Segundo o ex-governador de Goiás, a escolha de ministras busca resgatar a credibilidade da instituição e aplicar o que chamou de “choque de realidade” na Corte. Ao longo do próximo mandato presidencial, 4 dos atuais 11 integrantes do tribunal vão completar 75 anos e atingir a idade da aposentadoria compulsória. Embora tenha feito tais declarações, nenhuma das medidas está descrita em seu programa. Leia íntegra do plano de governo de Ronaldo Caiado (PDF – 977 kB)
Caiado afirmou que tomou a decisão com base em sua experiência no governo goiano, quando nomeou mulheres para secretarias e órgãos como a Procuradoria Geral do Estado, Meio Ambiente e Educação. Ele não antecipou nomes, mas disse que avaliará “a trajetória profissional e o reconhecimento técnico” das indicadas. Afirmou também que, se eleito, enviará a 1ª indicação ao Senado logo no início da gestão.
Além das nomeações femininas, o presidenciável defendeu uma reforma no Judiciário. Entre as medidas propostas por Caiado, estão o aumento da idade mínima para integrar o STF de 35 para 60 anos, o estabelecimento de uma quarentena de 4 anos para o exercício da advocacia depois de deixar o tribunal e a vedação de disputar cargos eletivos por 8 anos.
O candidato voltou a fazer críticas ao funcionamento atual do STF e defendeu o afastamento do ministro Alexandre de Moraes enquanto sua relação com Daniel Vorcaro, fundador do Banco Master, é apurada. Caiado também cobrou a derrubada do sigilo de investigações que citam figuras públicas antes do 1º turno das eleições.

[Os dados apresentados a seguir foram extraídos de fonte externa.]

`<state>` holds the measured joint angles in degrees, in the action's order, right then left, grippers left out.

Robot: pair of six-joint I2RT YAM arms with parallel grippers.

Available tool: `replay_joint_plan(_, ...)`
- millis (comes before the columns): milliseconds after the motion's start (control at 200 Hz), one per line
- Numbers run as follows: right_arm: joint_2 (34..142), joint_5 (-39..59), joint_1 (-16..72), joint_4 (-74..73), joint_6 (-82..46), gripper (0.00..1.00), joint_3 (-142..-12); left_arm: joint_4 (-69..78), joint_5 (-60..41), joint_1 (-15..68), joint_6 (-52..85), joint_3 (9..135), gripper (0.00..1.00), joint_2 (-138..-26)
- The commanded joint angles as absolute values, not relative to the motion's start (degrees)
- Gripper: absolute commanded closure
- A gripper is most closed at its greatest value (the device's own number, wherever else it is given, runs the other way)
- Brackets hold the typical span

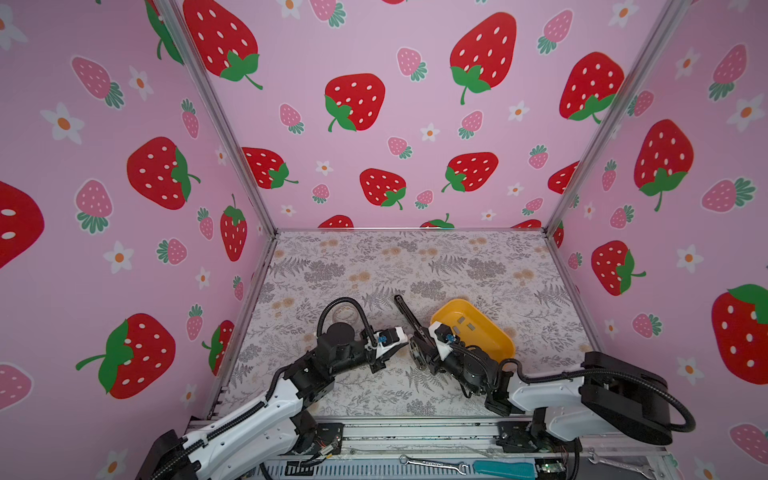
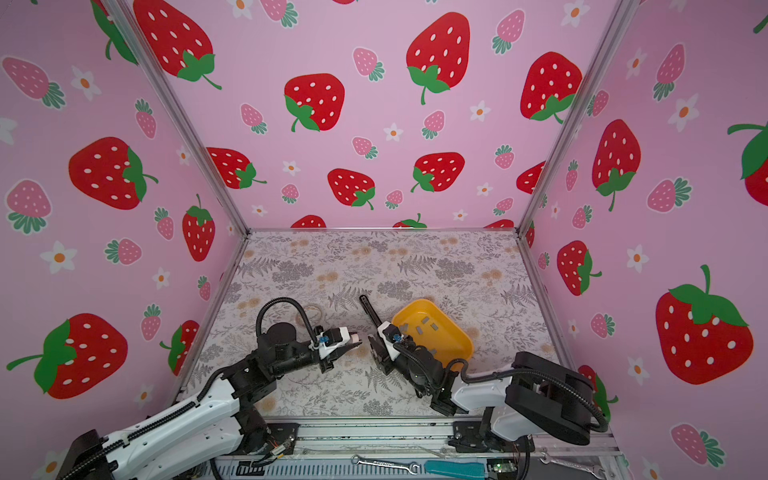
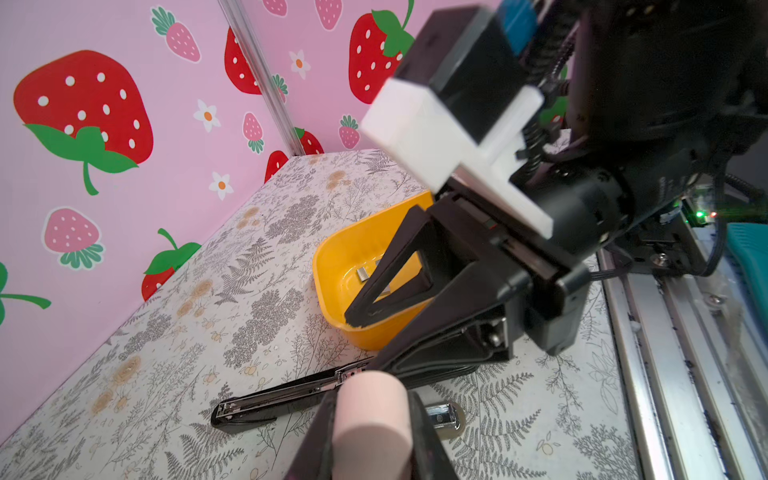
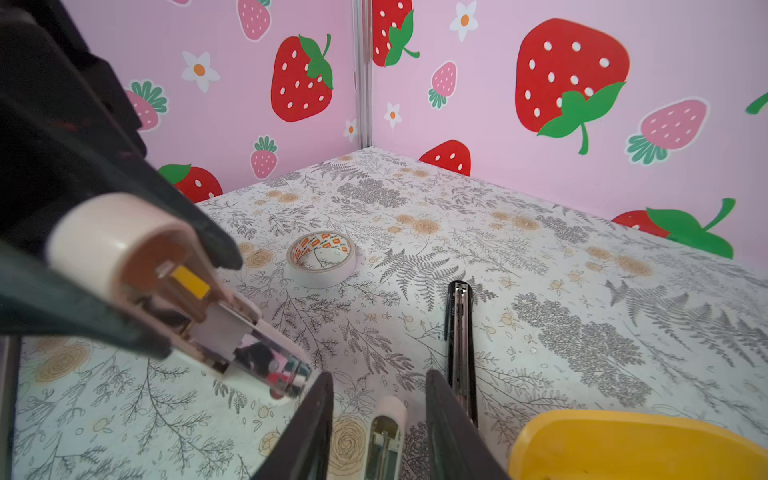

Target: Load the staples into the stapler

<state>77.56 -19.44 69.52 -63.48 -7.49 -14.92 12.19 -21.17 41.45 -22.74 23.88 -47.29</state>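
Staples (image 1: 461, 320): tiny grey strips in yellow tray (image 1: 494, 337)

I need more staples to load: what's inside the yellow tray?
A few grey staples lie loose in the yellow tray. The right arm covers its near side, hiding anything there.

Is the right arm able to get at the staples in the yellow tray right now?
Likely yes: the right gripper sits beside the yellow tray with its jaws apart, and the staples lie uncovered inside.
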Motion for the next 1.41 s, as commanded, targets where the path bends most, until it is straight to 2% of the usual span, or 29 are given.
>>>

“Muito pra mostrar, nada pra esconder”
O plano de governo de Caiado –com o slogan “Muito pra mostrar. Nada pra esconder”– faz menções pontuais ao Judiciário, sem citar o STF. O texto trata da necessidade de “recuperar a coordenação entre Executivo, Legislativo, Judiciário, Estados e municípios” para retirar a “polarização estéril do centro da vida pública”. O candidato também propõe a atuação do governo federal no combate às facções em cooperação com Estados, “Ministério Público, Judiciário e países vizinhos”.